Rhiannon is a very normal teenage girl, likeable, sweet, caring. Her boyfriend Justin doesn't treat her very well, but Rhiannon keeps hoping that he'll go back to the nice boyfriend he was in the beginning. Until that day 'A' inhabits Justin's body and shows her what real love and appreciation is like. Once she finds out about 'A's predicament, she slowly allows herself to open up to him and fall for him as well, yet struggling with the ever-changing bodies and genders. She's the one who asked for his name. She's the one who for the first time knows the truth.
The author does a fantastic job exploring the emotional fragility of the main characters' relationship, the struggle Rhiannon faces, the despair and pain 'A' lives with and the fallout from the disregard s/he displays towards the hosts.
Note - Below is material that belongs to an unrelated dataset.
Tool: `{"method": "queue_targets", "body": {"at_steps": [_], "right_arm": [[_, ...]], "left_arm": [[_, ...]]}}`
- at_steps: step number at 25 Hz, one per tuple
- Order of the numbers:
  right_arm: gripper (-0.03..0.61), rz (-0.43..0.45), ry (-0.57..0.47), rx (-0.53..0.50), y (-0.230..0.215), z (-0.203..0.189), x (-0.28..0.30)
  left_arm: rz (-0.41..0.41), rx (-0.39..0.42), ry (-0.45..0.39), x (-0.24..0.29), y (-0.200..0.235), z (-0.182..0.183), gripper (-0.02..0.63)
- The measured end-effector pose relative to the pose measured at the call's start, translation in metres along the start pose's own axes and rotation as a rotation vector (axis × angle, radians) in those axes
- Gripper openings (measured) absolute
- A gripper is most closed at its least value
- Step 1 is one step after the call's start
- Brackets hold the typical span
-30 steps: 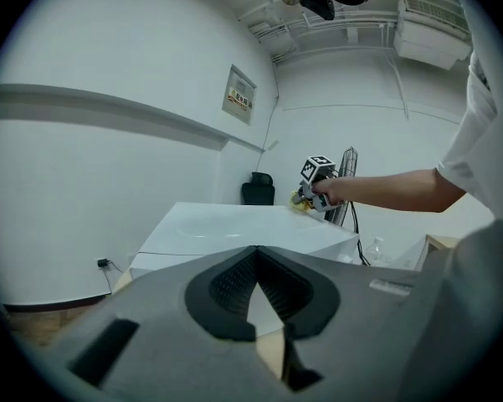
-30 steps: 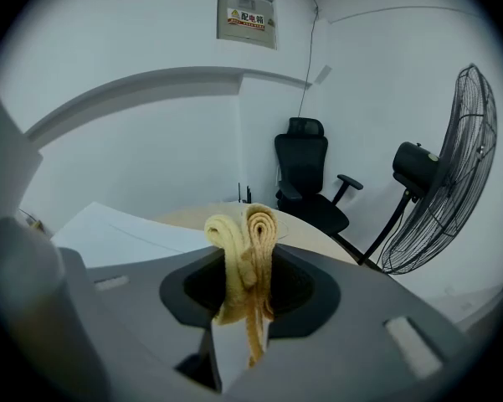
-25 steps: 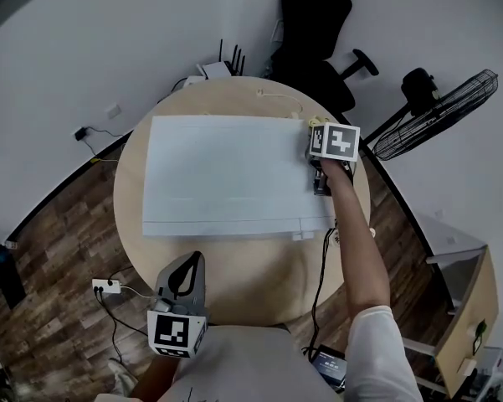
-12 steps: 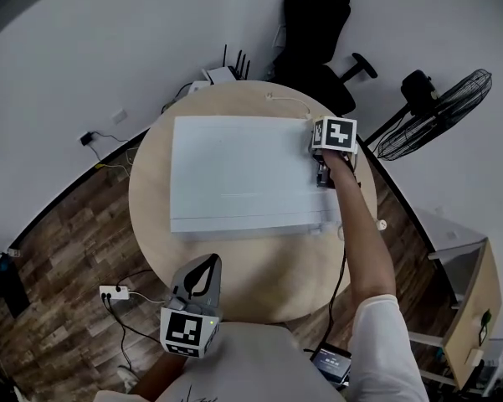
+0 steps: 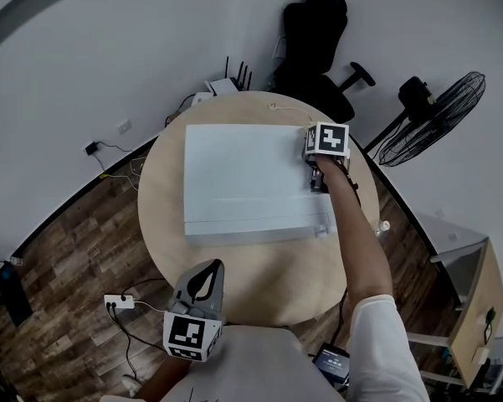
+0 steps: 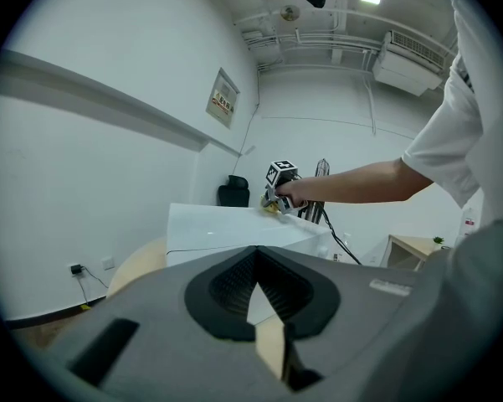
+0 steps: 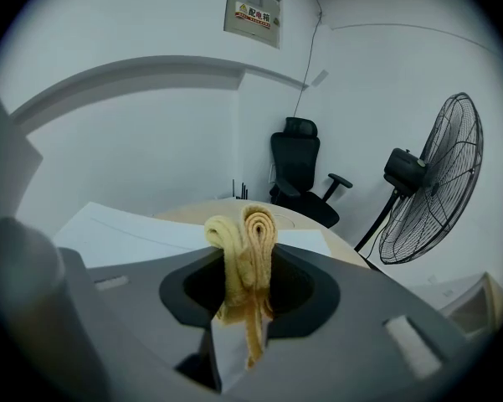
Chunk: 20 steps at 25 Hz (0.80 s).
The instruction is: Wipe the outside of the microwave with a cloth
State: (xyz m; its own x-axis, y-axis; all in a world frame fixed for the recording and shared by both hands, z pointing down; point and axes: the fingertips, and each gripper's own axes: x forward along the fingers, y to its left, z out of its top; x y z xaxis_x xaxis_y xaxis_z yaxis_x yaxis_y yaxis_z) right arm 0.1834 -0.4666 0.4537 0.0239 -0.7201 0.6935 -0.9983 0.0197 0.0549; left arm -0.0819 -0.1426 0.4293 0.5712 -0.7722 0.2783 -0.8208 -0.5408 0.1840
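- Power strip (image 5: 119, 301) lies on the wood floor (image 5: 59, 249), left of the table, with cables running from it.
- Left gripper (image 5: 206, 268) is held low at the near edge of the round table (image 5: 259, 279), close to the person's body. Its jaws are pressed together with nothing between them, and it points toward the microwave, well apart from it.
- Microwave (image 5: 251, 182) is a white box in the middle of the table, its flat top facing up.
- Router (image 5: 226, 78) with upright antennas stands behind the table by the wall.
- Right gripper (image 7: 244, 268) is at the microwave's far right top corner, on an outstretched arm (image 5: 356, 241). Its jaws pinch a folded yellow cloth (image 7: 255, 229).
- The cloth's folds stick up past the jaw tips. In the left gripper view it sits on the microwave's top near the right edge.
- Black office chair (image 5: 314, 23) stands behind the table at the right.
- Standing fan (image 5: 439, 111) is farthest right.
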Motion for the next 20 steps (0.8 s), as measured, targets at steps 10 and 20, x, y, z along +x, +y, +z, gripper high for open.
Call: {"method": "queue_targets", "body": {"at_steps": [10,20], "right_arm": [[0.112,0.042,-0.006,-0.05,0.062,-0.001,-0.005],[0.112,0.095,-0.021,-0.084,0.119,0.002,-0.006]], "left_arm": [[0.019,-0.019,-0.011,-0.015,0.007,-0.003,-0.011],[0.032,0.008,-0.019,-0.026,0.008,-0.002,-0.012]]}}
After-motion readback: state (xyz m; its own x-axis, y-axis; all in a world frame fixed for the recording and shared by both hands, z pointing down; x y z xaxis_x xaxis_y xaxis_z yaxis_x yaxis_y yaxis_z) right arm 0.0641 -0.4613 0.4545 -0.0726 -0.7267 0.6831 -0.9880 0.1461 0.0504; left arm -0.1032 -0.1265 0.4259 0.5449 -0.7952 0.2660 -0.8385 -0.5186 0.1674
And I was immensely impressed with the character growth. At the end, 'A' does a very unselfish thing for Rhiannon that completely redeemed him in my eyes, at which point I found myself with tears on my face. I do hope there's some kind of follow-up to this book. Because, dang it, I want answers. I NEED answers. I need to know what happens next.
David Levithan's writing is crisp, precise and yet much in the tone of a teenager, albeit one who has accumulated a bit too much wisdom too early, due to the circumstances. I was immediately drawn into the story and unable to put this down. This was my first book by this author, but if this is an indication of his writing, I must now check out his other books.
This story will stay with me for a long time. Absolutely terrific.
I received a free ARC from the publisher, Knopf Books for Young Readers, via Netgalley. A positive review was not promised in return.